Children should not only read great writers, but meet them in the flesh. The RSL’s Schools Outreach Programme, which makes this possible, is a thrilling initiative.
We work to provide pupils in challenging* state secondary schools with the opportunity to meet some of the country’s greatest writers.
If you can get kids reading early, and they have at least one supportive parent, no matter what their ethnicity or social class they are off to a good start. I believe that passionately.
Alan Johnson, MP
Winner of the 2014 RSL Ondaatje Prize
The Story so far
The RSL Outreach Programme was conceived in collaboration with the charity First Story, which arranges for established authors to run creative writing workshops with students in challenging(( ‘Challenging’ refers to schools in which more than 50 per cent of pupils are considered deprived according to the Income Deprivation Affecting Children Index (IDACI) or in which GCSE results fall in the lowest third of the national distribution.)) schools. The pilot programme began in 2012, with Sebastian Faulks visiting Mulberry School for Girls in Whitechapel, London.
The students were captivated by the writer who was warm, accessible and autobiographical. He opened the students’ eyes to the profound possibilities of literature and his own creative process.
Teacher, Mulberry School
Since then, we have organised visits to schools in London, Oxford, Bradford, Cheltenham and Exeter. Fellows who have visited schools include: John Agard, Patience Agbabi, David Almond, Malorie Blackman, Lord Melvynn Bragg, Kate Clanchy, Kevin Crossley-Holland, Margaret Drabble, Ian Duhig, Bernadine Evaristo, Sebastian Faulks, Michael Frayn, Adèle Geras, Victoria Glendinning, Tessa Hadley, Steve Jones, Blake Morrison, Andrew Motion, Daljit Nagra, Grace Nichols, Kamila Shamsie, Tom Stoppard and Colin Thubron
Lord Melvyn Bragg visited Willowfield Humanities College where he spoke to students about reading and writing, and how family, mentors and scholarships helped him along the way.

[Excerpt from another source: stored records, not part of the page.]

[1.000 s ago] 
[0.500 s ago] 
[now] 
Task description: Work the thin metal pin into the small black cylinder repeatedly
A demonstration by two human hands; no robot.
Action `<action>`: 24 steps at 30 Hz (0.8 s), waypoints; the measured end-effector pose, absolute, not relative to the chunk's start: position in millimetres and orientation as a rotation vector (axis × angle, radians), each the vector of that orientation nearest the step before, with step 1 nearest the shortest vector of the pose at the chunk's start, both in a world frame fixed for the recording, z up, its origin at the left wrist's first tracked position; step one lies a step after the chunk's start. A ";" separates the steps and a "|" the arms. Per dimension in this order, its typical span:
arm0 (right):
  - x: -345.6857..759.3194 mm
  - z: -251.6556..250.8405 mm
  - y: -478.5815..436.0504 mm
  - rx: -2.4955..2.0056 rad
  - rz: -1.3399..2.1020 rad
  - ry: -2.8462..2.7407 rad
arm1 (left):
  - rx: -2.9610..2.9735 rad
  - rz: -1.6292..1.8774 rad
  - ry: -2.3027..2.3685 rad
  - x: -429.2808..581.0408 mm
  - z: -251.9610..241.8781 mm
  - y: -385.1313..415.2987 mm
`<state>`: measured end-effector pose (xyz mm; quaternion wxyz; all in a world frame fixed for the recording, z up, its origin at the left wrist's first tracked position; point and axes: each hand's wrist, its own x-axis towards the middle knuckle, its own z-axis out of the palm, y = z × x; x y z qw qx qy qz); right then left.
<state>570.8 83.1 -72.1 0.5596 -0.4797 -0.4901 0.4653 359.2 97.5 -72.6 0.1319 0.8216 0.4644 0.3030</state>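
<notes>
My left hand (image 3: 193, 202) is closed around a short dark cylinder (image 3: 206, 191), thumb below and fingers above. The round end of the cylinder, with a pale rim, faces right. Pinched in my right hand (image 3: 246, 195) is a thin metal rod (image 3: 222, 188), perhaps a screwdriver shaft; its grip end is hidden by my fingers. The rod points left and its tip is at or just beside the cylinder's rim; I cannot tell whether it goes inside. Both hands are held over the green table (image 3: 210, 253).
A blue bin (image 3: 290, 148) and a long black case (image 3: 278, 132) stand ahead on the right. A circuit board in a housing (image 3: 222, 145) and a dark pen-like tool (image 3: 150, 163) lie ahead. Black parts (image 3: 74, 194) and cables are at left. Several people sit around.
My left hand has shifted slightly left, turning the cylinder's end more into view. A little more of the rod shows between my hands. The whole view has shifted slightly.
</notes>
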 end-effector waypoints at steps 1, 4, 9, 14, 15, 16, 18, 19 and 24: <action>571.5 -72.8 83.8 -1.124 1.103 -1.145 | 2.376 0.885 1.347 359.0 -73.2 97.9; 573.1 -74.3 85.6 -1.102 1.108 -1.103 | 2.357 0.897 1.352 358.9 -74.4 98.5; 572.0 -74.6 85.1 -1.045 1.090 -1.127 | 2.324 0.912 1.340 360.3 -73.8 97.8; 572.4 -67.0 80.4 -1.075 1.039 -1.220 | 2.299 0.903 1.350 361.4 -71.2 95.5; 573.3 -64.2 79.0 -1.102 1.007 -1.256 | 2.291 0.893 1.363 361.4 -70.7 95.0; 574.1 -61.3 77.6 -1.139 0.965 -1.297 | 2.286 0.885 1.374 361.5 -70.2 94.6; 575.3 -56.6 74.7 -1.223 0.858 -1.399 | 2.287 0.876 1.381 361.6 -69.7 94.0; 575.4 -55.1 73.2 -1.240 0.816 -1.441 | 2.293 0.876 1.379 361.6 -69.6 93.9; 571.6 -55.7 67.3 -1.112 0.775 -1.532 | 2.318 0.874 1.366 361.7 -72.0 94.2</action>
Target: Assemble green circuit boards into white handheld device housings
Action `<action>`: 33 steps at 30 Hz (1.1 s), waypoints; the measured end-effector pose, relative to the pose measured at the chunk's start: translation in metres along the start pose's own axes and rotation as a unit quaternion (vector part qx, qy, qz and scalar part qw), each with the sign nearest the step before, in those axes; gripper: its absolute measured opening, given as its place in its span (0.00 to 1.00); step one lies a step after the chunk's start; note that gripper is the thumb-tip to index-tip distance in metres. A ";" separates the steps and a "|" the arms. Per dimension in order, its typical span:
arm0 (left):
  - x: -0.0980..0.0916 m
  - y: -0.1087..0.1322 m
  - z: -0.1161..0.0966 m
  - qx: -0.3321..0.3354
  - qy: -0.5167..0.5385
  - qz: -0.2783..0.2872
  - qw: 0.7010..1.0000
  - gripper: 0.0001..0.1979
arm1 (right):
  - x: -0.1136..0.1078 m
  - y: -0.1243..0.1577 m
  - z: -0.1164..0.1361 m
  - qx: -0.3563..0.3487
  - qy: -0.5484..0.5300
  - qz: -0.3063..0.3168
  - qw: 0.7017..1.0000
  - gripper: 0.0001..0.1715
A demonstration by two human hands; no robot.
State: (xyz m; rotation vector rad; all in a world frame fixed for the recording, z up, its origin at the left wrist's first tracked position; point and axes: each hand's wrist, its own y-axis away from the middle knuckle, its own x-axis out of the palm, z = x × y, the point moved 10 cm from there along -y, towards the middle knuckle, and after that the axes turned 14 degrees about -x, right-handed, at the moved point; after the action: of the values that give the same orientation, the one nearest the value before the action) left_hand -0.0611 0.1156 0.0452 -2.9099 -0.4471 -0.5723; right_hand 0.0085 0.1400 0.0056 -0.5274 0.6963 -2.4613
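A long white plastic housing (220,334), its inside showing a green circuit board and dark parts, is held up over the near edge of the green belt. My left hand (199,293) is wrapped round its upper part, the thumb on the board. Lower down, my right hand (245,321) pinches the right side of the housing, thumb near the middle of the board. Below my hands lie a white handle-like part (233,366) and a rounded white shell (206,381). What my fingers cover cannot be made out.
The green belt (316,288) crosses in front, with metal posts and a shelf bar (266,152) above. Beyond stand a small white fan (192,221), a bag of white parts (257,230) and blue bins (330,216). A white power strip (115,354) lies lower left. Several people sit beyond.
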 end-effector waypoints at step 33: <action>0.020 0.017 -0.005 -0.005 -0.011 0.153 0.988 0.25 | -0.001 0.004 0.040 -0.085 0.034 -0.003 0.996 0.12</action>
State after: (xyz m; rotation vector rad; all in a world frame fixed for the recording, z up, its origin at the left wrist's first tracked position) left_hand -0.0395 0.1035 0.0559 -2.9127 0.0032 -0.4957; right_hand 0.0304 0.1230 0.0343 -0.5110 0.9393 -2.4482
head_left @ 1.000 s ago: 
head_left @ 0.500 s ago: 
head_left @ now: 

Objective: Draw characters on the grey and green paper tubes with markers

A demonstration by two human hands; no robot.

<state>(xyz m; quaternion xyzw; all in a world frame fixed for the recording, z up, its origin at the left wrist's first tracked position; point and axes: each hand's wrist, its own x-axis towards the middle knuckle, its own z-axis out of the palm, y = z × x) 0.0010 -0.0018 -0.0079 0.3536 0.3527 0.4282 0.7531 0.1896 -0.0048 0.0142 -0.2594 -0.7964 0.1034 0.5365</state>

He inspired the pupils with a range of thoughts and ideas, from the importance of writing the ordinary to advice on television presenting. Read letters from Willowfield students sent to Lord Bragg and the RSL here.
Sebastian Faulks spoke and read to about 60 pupils at Forest Gate school in Newham – he read Thom Gunn’s poem, Considering The Snail and an extract of Orwell written during his post in Burma. Lively and engaging, he fielded a range of questions and spoke happily about reading, cricket, James Bond and writing.
Stephen Kelman held a workshop based on a central theme of his novel Pigeon English; tolerance. Despite being a sunny Friday afternoon, Stephen engaged a mix of pupils from Cranford Community College in writing their own stories of a new experience with fantastic results. He was generous with his time and gave excellent advice on writing to attentive students.
Overall, more than 90% of the students claimed to have been inspired to both read and write more in their free time as a result of the programme, and found the talks interesting and informative, giving them access that they would not otherwise have had to the works and lifestyle of prominent authors.
Writing is a possible career option, as well as something you can enjoy on the side of having a real job – and then even though the pay isn’t always amazing, the fulfilment makes it worthwhile.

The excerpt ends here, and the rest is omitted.